{April 3, 2013}


I made a rice porridge for my mom when she was sick. You could easily turn it into Chao Ga (chicken porridge in Vietnamese)

Ingredients for a small pot (enough for a couple of bowls):

  • 1 1/2 cup H20
  • 1 1/2 cup chicken broth
  • 1/2 cup washed rice
  • 3/4 tbsp fish sauce
  • 1/4 tsp sugar
  • 1-2 bunches of chopped green onions
  • 1 thumb of ginger chopped
  • 1 chicken breast (optional)
  • Salt & Pepper to taste

Just add the water, chicken broth, rice, and ginger into the pot. Occasionally stir, bring to a boil and then simmer on low for however long it takes to get to a porridge-y consistency.
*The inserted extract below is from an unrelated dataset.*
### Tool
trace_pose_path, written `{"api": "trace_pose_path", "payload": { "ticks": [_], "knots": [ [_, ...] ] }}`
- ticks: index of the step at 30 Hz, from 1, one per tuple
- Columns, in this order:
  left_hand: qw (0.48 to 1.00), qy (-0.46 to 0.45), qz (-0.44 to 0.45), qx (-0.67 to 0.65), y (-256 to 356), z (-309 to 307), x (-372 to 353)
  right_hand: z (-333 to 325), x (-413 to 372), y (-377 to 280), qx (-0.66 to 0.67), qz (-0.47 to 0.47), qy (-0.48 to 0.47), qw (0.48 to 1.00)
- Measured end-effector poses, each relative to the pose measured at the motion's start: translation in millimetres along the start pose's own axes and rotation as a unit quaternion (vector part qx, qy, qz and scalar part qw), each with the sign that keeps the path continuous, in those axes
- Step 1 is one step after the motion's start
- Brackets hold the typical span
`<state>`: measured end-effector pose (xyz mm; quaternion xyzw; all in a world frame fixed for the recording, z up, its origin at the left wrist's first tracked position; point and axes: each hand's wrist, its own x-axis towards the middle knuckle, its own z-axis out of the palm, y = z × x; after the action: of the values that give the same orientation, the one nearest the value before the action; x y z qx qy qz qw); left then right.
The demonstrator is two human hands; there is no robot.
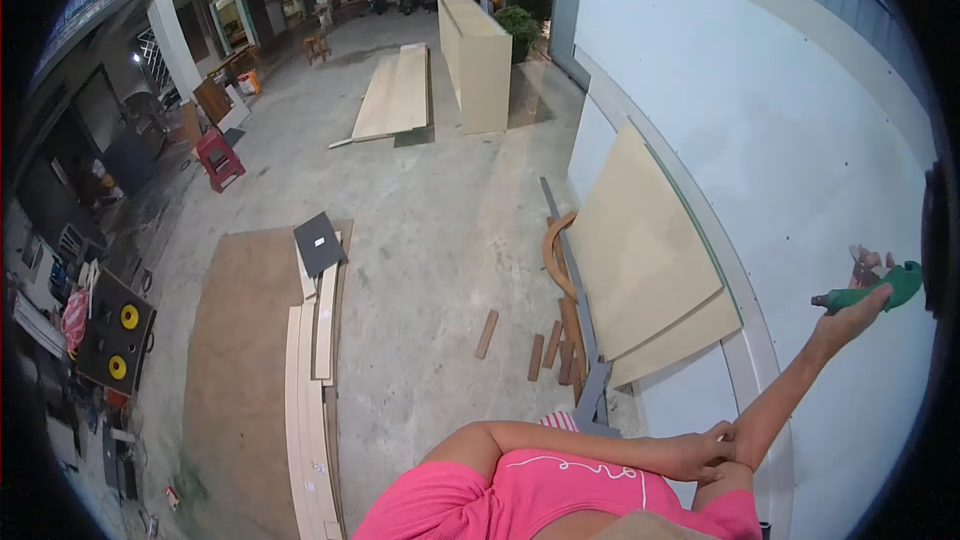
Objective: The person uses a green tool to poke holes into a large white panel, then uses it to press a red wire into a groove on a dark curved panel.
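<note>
My right hand, on an arm stretched out to the right, is closed around a green tool with a dark, narrow tip. The tool's exact kind is hard to make out, and part of it hides behind the fingers. It is in front of the large pale-blue panel; whether it touches the panel cannot be told. My left arm crosses my pink shirt. With bent fingers, my left hand grips the inner elbow of my right arm.
Light boards lean against the panel, beside a curved wooden piece and short wood blocks. Long pale strips and a dark plate lie on a brown sheet. Farther off are a tall wooden box and a red stool.
</note>
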<state>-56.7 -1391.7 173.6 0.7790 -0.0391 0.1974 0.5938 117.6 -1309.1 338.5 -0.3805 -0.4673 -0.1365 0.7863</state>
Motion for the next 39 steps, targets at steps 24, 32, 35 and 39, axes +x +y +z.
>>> {"api": "trace_pose_path", "payload": {
  "ticks": [24,32,35,39],
  "knots": [
    [0.959,-0.089,0.214,0.164,-29.4,-240.0,247.2,36.2,223.4,207.1,-0.093,0.116,-0.022,0.989],
    [0.960,0.030,0.247,0.125,-30.3,-302.8,354.2,42.1,234.9,240.6,-0.173,0.085,0.011,0.981],
    [0.975,-0.002,0.205,0.088,-8.1,-313.1,363.1,48.0,233.6,236.6,-0.188,0.113,0.010,0.976],
    [0.964,0.017,0.249,0.096,-25.7,-315.2,390.6,62.2,233.3,231.1,-0.233,0.110,0.044,0.965]
  ]
}}
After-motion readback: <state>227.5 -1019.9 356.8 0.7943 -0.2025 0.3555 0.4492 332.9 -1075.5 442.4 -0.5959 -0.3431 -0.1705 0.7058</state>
It takes about 30-60 minutes. Add in the green onions. My mom prefers her soup thin, so I had to keep adding a lot more water throughout cooking. I probably added more than a cup extra. If adding chicken, boil it in water first for about 25 minutes until done. Shred it when cooled and add back into the porridge after the porridge is done. Add salt & pepper to taste.

Over the years I realized this stuff is really comforting when you don’t feel like eating the same old too bland or too salty canned soup.